__Dataset extract__.
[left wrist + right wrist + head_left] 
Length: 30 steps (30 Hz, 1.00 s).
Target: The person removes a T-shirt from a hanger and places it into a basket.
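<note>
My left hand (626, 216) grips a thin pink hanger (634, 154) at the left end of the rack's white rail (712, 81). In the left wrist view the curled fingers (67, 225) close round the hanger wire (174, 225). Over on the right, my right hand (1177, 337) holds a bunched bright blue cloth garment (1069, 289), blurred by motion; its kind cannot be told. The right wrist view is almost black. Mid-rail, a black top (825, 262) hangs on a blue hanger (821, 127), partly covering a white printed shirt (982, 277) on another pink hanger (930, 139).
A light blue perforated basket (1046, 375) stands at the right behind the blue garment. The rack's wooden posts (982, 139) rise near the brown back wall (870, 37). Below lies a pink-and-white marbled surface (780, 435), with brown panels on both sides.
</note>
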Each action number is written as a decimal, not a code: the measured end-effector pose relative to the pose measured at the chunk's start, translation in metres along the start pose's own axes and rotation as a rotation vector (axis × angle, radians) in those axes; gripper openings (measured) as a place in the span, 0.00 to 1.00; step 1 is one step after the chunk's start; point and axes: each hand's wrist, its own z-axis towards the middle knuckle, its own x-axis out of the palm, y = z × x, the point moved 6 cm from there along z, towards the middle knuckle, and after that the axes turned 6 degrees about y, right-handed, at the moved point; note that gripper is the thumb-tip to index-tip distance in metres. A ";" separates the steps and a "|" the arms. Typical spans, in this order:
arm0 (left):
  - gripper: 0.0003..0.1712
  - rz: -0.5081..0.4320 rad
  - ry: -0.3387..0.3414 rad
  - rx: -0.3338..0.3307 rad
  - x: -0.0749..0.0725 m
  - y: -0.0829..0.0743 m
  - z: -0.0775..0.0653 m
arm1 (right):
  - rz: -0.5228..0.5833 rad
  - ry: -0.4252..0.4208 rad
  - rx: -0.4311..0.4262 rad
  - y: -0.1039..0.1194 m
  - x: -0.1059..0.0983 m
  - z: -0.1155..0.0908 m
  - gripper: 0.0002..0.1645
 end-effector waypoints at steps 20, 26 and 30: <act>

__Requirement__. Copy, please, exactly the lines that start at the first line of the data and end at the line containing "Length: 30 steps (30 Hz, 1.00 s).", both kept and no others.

__Answer space__.
[left wrist + right wrist + head_left] 
Length: 30 steps (30 Hz, 1.00 s).

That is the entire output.